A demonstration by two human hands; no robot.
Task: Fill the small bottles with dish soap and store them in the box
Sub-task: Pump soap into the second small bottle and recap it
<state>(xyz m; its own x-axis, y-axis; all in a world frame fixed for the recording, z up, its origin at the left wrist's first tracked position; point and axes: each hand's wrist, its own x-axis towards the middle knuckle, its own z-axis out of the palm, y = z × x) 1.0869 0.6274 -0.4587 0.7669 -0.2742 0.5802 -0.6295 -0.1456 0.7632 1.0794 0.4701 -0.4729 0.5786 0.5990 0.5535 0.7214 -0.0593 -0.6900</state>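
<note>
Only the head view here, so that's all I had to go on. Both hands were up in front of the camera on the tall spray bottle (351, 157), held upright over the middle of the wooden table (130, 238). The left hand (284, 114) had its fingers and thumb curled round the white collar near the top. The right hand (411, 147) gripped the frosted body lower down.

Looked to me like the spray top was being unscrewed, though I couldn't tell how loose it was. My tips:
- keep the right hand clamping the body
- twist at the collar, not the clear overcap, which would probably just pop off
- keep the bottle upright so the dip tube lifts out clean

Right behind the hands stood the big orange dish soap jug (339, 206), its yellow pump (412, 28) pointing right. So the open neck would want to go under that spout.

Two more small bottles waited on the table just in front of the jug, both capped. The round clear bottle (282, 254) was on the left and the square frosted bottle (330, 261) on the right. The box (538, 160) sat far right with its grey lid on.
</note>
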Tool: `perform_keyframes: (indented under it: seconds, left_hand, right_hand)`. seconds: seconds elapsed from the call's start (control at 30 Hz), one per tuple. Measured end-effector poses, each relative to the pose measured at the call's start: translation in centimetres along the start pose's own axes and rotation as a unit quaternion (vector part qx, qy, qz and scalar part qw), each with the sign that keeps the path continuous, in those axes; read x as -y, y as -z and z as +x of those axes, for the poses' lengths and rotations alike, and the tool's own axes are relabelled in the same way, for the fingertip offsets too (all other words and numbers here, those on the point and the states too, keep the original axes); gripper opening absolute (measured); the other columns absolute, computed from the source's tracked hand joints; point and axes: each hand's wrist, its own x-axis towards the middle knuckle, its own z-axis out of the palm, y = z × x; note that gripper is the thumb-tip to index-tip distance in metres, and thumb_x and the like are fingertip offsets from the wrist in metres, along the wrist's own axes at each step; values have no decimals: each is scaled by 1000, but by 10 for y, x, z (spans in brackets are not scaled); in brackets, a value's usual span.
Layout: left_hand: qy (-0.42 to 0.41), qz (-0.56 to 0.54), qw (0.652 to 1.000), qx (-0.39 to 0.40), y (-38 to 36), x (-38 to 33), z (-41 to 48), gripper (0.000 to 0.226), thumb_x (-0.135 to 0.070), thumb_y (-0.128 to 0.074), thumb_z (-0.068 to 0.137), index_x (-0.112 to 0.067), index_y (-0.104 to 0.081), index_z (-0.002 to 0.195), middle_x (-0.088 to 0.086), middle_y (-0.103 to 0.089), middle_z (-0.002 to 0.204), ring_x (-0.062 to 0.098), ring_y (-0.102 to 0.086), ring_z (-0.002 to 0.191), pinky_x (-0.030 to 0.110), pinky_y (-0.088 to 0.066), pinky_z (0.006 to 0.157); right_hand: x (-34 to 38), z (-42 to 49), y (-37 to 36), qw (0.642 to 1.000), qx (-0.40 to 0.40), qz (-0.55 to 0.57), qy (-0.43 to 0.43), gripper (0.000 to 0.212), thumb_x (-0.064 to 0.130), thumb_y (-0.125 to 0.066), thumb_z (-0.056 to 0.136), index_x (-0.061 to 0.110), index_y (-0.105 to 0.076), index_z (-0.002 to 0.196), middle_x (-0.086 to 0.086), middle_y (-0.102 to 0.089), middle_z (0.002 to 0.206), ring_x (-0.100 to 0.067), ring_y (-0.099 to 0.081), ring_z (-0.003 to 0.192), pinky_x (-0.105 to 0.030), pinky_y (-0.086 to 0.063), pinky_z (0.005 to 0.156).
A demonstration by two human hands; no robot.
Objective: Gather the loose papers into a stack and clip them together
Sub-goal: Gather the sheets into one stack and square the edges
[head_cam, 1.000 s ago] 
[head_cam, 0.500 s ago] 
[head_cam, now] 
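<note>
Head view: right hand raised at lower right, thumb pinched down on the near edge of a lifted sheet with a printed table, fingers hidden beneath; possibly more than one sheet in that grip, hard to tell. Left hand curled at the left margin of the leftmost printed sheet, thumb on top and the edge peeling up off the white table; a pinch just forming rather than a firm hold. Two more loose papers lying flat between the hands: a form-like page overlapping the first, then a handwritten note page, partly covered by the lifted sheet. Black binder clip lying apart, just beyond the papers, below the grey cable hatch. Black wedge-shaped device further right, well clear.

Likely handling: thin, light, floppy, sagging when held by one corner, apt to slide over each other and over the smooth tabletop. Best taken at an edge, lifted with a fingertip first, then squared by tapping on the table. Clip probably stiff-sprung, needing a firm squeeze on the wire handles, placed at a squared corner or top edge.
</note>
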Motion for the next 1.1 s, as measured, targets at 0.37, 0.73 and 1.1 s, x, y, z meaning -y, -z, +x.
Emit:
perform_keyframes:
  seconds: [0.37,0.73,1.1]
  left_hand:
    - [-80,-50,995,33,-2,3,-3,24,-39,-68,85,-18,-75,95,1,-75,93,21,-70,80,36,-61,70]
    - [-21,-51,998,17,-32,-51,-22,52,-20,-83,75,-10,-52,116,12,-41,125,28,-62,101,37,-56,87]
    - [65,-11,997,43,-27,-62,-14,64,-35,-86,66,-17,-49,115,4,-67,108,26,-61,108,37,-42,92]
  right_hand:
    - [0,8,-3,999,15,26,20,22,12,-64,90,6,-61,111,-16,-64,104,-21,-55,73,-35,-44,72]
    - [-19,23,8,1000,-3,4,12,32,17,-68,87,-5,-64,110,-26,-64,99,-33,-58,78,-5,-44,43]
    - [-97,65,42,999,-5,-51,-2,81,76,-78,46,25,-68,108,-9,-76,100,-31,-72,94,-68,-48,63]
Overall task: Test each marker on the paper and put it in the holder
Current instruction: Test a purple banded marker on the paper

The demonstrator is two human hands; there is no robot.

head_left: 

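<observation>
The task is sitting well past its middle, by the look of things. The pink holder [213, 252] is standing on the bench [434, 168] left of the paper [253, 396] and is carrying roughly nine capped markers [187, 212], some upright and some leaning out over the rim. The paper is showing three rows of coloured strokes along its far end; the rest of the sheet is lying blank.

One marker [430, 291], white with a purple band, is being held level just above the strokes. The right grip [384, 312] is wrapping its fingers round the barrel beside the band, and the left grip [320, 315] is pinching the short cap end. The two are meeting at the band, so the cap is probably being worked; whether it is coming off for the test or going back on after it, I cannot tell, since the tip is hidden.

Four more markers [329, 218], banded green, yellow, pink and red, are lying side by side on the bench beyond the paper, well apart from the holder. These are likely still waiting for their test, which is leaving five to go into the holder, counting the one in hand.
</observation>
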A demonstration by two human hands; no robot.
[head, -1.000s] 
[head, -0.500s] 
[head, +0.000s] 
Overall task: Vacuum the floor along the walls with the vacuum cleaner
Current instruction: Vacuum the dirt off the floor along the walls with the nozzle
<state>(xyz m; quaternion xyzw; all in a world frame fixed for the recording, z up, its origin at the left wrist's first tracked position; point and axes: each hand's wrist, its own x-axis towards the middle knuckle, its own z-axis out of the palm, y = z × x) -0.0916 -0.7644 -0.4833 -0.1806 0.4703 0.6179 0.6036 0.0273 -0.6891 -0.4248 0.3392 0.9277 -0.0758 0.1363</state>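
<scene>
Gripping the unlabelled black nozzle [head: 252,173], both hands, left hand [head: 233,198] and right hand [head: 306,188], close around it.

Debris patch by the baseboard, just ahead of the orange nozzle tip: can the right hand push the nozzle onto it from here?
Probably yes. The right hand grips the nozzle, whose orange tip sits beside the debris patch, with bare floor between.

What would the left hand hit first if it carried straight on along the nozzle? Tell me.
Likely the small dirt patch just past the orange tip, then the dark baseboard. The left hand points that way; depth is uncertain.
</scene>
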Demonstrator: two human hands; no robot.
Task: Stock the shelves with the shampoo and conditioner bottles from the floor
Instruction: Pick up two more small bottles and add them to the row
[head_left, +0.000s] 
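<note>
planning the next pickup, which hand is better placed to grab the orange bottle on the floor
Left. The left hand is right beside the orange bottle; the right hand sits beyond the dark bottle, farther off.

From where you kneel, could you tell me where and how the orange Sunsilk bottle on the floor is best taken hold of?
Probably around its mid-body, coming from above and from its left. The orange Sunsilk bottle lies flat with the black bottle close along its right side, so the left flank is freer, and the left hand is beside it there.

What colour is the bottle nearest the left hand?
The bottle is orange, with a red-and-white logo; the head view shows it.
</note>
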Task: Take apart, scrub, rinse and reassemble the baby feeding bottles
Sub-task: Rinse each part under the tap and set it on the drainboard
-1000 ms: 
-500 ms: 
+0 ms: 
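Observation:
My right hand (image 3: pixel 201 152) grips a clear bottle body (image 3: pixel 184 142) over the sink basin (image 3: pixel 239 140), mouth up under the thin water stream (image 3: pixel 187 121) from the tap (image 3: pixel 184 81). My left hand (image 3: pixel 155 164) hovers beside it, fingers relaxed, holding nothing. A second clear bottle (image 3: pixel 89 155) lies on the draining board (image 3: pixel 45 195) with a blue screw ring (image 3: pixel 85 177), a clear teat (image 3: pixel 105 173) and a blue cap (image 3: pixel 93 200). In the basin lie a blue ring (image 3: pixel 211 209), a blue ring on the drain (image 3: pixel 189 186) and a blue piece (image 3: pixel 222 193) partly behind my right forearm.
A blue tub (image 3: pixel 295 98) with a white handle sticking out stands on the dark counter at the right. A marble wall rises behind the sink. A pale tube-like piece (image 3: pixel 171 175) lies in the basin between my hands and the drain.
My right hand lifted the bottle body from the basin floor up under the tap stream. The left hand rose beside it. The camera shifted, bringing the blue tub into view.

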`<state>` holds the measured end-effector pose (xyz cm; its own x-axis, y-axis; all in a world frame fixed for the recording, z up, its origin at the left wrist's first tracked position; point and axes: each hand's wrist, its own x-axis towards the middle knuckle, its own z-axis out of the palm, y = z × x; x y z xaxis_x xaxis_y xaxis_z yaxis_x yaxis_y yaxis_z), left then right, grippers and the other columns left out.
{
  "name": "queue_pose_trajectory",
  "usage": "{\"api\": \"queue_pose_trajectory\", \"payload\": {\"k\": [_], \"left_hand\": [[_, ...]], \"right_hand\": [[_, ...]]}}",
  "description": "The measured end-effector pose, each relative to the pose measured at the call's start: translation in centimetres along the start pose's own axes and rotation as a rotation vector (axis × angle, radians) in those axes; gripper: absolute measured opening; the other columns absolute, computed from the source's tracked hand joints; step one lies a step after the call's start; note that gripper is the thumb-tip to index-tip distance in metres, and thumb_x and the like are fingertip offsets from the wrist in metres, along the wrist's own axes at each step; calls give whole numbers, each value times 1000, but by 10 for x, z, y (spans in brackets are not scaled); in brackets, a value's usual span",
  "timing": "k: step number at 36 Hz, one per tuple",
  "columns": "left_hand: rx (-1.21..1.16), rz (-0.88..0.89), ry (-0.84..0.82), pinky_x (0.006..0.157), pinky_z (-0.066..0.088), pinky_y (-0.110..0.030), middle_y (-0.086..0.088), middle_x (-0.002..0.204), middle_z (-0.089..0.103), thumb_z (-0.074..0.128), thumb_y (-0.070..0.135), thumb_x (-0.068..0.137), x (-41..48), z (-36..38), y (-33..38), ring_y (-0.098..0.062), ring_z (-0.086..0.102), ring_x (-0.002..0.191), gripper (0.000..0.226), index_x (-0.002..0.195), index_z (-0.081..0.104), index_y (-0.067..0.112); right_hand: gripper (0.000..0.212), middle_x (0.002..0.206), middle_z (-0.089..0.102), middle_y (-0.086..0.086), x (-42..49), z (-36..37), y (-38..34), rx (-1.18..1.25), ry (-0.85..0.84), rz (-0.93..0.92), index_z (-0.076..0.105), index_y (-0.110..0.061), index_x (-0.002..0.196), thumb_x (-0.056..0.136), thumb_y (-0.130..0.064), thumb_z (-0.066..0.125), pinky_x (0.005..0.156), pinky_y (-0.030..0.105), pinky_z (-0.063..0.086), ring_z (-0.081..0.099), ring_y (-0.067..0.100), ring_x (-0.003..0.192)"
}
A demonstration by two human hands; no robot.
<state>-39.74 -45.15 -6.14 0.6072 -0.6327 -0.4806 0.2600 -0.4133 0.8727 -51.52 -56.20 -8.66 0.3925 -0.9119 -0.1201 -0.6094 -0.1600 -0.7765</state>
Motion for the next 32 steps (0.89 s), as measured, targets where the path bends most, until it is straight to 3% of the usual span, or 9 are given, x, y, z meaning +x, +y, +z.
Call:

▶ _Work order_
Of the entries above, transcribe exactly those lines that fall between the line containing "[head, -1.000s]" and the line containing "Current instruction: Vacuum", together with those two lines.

▶ _Result_
[head, -1.000s] 
[head, -0.500s] 
[head, +0.000s] 
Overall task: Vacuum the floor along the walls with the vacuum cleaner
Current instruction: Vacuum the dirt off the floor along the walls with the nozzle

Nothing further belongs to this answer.